Pour moi, je n'étais plus tentée de me laisser prendre au royalisme. J'avais honte de passer pour en tenir par solidarité de famille. Je trouvais ma mère trop indifférente à tout cela, et je déblatérais dans mon coin avec Hippolyte contre ce roi cotillon que les troupiers nous avaient enseigné à railler et à chansonner en cachette. Mais il fallait nous bien garder d'en rien laisser paraître. Deschartres n'entendait pas raison sur ce chapitre, et Mlle Julie n'avait pas coutume de garder pour elle ce qu'elle entendait.

Mon cousin René de Villeneuve vint nous voir à l'automne. Il était parfaitement aimable, enjoué, sachant occuper agréablement les loisirs de la campagne, et pas du tout royaliste, quoiqu'il sût ménager les apparences. Ma grand'mère lui parla de l'avenir de mon frère, qui s'en allait avoir seize ans et qui ne tenait plus dans sa peau, tant il avait envie de quitter Deschartres et de commencer la vie, n'importe par quel bout. On lui avait enseigné les mathématiques avec l'idée de le mettre dans la marine; mais M. de Villeneuve, qui venait de marier sa fille avec le comte de la Roche-Aymon, et qui voyait dans cette nouvelle alliance beaucoup de nouvelles portes ouvertes pour une certaine influence, engagea ma grand'mère à le faire entrer dans un régiment de cavalerie, où il espérait lui assurer des protections et de l'avancement. Il promit de s'en occuper aussitôt, et mon frère bondit de joie à l'idée d'avoir un cheval et des bottes tous les jours de sa vie.
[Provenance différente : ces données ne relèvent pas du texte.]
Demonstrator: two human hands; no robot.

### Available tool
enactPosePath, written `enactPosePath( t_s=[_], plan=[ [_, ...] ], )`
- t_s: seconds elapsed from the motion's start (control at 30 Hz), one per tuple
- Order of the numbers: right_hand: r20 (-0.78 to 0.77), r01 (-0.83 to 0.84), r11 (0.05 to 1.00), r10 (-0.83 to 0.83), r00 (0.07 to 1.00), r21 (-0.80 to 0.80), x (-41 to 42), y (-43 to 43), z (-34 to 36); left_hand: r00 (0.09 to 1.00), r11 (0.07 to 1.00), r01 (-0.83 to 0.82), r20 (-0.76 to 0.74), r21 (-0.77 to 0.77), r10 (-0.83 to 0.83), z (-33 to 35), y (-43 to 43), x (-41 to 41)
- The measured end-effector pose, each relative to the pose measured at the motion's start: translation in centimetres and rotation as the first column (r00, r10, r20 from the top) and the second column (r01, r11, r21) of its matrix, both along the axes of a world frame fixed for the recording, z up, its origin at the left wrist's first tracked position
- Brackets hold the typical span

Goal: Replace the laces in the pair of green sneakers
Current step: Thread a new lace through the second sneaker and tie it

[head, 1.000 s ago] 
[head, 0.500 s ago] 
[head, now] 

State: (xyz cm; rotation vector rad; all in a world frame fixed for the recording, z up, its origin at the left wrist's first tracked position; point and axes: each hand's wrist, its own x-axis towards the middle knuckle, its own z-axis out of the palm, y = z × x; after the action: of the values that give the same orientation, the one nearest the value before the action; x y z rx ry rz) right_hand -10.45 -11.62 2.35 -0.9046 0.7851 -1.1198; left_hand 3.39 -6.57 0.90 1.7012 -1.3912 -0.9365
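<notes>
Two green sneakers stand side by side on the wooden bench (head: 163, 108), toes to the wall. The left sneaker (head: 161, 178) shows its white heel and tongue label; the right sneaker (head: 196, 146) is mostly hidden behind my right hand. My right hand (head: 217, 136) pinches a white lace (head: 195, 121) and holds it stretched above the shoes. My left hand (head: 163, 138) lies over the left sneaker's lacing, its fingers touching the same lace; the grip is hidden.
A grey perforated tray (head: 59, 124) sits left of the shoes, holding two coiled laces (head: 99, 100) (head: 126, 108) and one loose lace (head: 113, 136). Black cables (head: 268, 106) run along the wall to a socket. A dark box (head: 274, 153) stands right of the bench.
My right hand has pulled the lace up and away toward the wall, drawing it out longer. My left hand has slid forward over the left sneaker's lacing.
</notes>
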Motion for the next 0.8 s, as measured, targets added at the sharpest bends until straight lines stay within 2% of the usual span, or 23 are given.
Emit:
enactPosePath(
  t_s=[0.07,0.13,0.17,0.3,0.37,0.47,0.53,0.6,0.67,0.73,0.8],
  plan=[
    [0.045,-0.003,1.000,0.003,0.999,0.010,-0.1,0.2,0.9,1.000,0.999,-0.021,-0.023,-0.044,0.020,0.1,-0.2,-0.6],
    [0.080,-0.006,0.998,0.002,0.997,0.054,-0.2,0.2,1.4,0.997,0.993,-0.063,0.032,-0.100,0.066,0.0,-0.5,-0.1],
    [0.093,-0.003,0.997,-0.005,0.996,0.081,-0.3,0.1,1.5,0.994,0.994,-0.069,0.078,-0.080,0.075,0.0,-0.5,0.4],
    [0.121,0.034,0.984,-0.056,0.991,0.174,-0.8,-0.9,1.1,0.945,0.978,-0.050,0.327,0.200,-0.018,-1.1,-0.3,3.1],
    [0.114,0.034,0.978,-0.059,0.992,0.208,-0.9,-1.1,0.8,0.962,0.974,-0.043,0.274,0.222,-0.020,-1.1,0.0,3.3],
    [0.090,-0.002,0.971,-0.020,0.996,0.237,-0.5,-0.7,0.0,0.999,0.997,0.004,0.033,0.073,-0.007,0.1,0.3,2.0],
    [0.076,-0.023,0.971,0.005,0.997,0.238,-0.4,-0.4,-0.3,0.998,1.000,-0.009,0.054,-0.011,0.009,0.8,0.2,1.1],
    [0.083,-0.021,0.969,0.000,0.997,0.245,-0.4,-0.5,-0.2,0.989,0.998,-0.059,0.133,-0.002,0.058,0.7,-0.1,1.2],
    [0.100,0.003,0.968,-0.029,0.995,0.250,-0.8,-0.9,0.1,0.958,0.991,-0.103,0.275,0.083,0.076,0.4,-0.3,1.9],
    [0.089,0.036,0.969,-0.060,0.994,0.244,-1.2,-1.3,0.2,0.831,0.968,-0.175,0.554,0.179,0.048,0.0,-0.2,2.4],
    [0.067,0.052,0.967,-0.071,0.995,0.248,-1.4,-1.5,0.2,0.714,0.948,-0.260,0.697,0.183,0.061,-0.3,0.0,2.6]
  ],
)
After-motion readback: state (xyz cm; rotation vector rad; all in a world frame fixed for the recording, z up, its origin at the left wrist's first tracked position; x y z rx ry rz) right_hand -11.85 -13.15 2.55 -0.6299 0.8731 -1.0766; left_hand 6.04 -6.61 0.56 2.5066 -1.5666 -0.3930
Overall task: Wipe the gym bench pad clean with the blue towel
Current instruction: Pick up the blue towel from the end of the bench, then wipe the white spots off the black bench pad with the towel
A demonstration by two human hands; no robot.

Après M. de Villeneuve, nous vîmes arriver Mme de la Marlière, qui était devenue dévote tout d'un coup et qui allait à la messe et à vêpres le dimanche. Cela m'étonna grandement. Enfin, vint la bonne Mme de Pardaillan, et puis, tout ce monde parti, ma mère partit à son tour. Quelque temps après, Hippolyte fit ses paquets et alla rejoindre son régiment de hussards à Saint-Omer, si bien qu'au commencement de l'année 1816 je me trouvai absolument seule à Nohant avec ma grand'mère, Deschartres, Julie et Rose.

Alors s'écoulèrent pour moi les deux plus longues, les deux plus rêveuses, les deux plus mélancoliques années qu'il y eût encore eu dans ma vie.

CHAPITRE NEUVIEME.

Enseignement de l'histoire.—Je l'étudie comme un roman.—Je désapprends la musique avec un maître.—Premiers essais littéraires.—L'art et le sentiment.—Ma mère se moque de moi, et je renonce aux lettres.—Mon grand roman inédit.—Corambé.—Marie et Solange.—Plaisir le porcher.—Le fossé couvert.—Démogorgon.—Le temple mystérieux.

Je ne peux pas toujours suivre ma vie comme un récit qui s'enchaîne, car il y a beaucoup d'incertitudes dans ma mémoire sur l'ordre des petits événemens que je me retrace. Je sais que j'ai passé à Nohant avec ma grand'mère, sans aller à Paris, les années 1814, 15, 16 et 17. Je résumerai donc en masse mon développement moral pendant ces quatre années.

Les seules études qui me plurent réellement furent l'histoire, la géographie, qui n'en est que l'appendice nécessaire, la musique et la littérature. Je pourrais encore réduire ces aptitudes, en disant que je n'aimais et n'aimerai réellement jamais que la littérature et la musique, car ce qui me passionnait dans l'histoire, ce n'était pas cette philosophie que la théorie toute moderne du progrès nous a enseigné à déduire de l'enchaînement des faits. On n'avait point alors popularisé cette notion claire et précise qui est véritablement, sinon la grande découverte, du moins la grande certitude philosophique des temps nouveaux, et dont Pierre Leroux, Jean Reynaud et leur école de 1830 à 1840 ont posé la meilleure exposition et les meilleures déductions dans les travaux de l'Encyclopédie nouvelle.

A l'époque où l'on m'enseigna l'histoire, on n'avait généralement aucune idée d'ordre et d'ensemble dans l'appréciation des faits. Aujourd'hui, l'étude de l'histoire peut être la théorie du progrès; elle peut tracer une ligne grandiose à laquelle viennent se rattacher toutes les lignes jusqu'alors éparses et brisées. Elle nous fait assister à l'enfance de l'humanité, à son développement, à ses essais, à ses efforts, à ses conquêtes successives, et ses déviations mêmes aboutissant fatalement à un retour qui la replace sur la route de l'avenir, ne font que confirmer la loi qui la pousse et l'entraîne.